A la gran variedad de exponentes teatrales, se agrega la programación literaria diversa y de calidad que propone el Espacio Juan L. Ortiz, dirigido por Juan Carlos Aldazábal, uno de los «históricos del Centro». Aldazábal reflexiona sobre el nuevo director artístico Santos Iñurrieta: «La continuidad entre la gestión de Juano Villafañe y la de Manuel es absoluta, y habla de una transición generosa por parte ambos, que señala el rumbo de un Centro Cultural que nació para afirmar una cultura emancipatoria, donde las artes y las ciencias sociales juegan un papel importante en el compromiso con la comunidad y con la orientación que Floreal Gorini le dio al CCC desde su fundación».
Los recitales y las exhibiciones de artes plásticas también tendrán su lugar en las distintas salas del CCC. Entre las primeras este año se incluye una muestra dedicada al 60 aniversario de Acción. Y hacia fin de año habrá otra de títeres, en coincidencia con la 7° edición del Premio Nacional Javier Villafañe para el teatro de títeres.
Otra de las actividades previstas será el Festival de Danza con F, junto con los habituales estrenos de la disciplina, con destacados artistas como Virginia Rossi, Brenda Angiel, David Señorán, Gustavo Friedenberg y Liliana Tasso, entre otros. En cuanto al universo audiovisual, se destaca el Festival Internacional de Cine sobre Diversidades y Género, que se desarrollará desde el 25 de febrero al 1 de marzo. Su director artístico, Juan Pablo Russo, (también director del Departamento de Artes Audiovisuales), es también uno de los coordinadores de la Escuela de Espectadores de Cine (el Centro tiene, a la par, la Escuela de Espectadores de Teatro, un clásico coordinado por Jorge Dubatti). Sobre este espacio formativo, Russo sostiene que se trata de «un taller que se consolidó como un lugar de referencia para públicos interesados en el análisis del cine contemporáneo. Es una propuesta que aborda las obras más allá del gusto personal, trabajando tanto los aspectos propiamente cinematográficos como aquellos vinculados a las dimensiones ideológicas y culturales».
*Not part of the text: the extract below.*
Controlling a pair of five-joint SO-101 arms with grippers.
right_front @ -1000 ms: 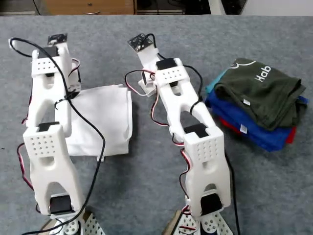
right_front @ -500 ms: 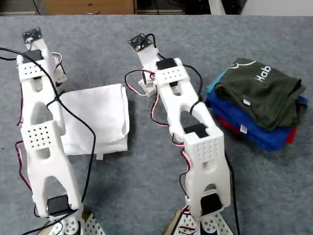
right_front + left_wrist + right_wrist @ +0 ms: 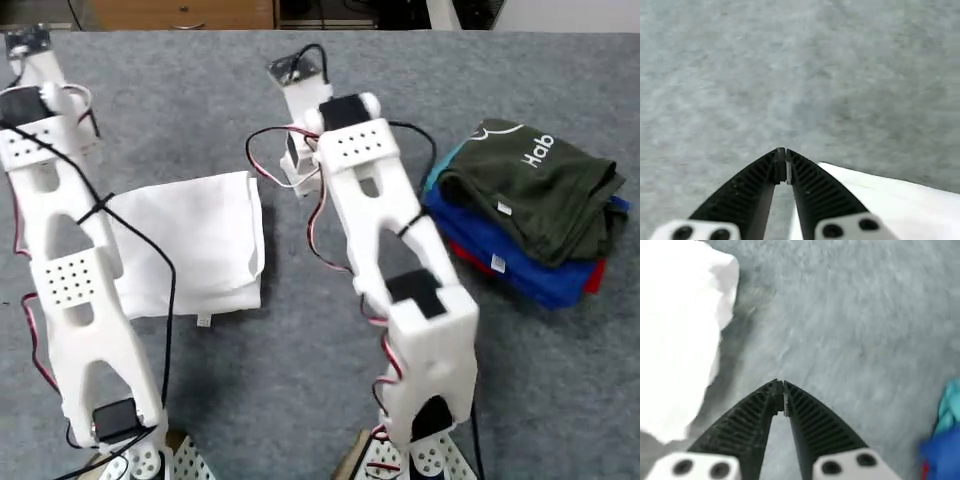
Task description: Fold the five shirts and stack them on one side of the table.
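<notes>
A white shirt [image 3: 195,250] lies folded on the grey table between the two arms. At the right side sits a stack of folded shirts [image 3: 525,215]: dark green on top, then blue, with red and teal edges showing below. My left gripper [image 3: 781,161] is shut on nothing, hanging over bare table just off a corner of the white shirt [image 3: 890,205]. My right gripper [image 3: 780,392] is also shut and empty, above the table between the white shirt [image 3: 675,330] and the stack's teal and blue edge [image 3: 946,430].
The grey felt table [image 3: 540,390] has free room in front of the stack and near its front edge. Wooden furniture [image 3: 180,12] stands behind the far edge. Loose black and red cables hang along both arms.
The left arm has swung away to the far left, off the white shirt, baring its left part. The right arm shifted slightly. The shirt lies still.
</notes>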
Para Manuel Santos Iñurrieta, flamante director artístico del CCC tras la salida de Villafañe, el cargo representa «un honor, una alegría y una responsabilidad». Resalta que «el trabajo colectivo es el gesto singular que nos identifica. Por ende, al hablar de programación artística hablamos de un colectivo de dirección que proyecta una idea para la cartelera 2026 que empata con nuestro ideario y con un camino acumulado luego de 25 años. El objetivo entonces es profundizar lo hecho y abrir más aún las puertas de este espacio que no tiene una estética única, una mirada única, sino que desea albergar en su cartelera la potencia creativa que existe en la Ciudad de Buenos Aires, que es enorme, diversa y sumamente potente».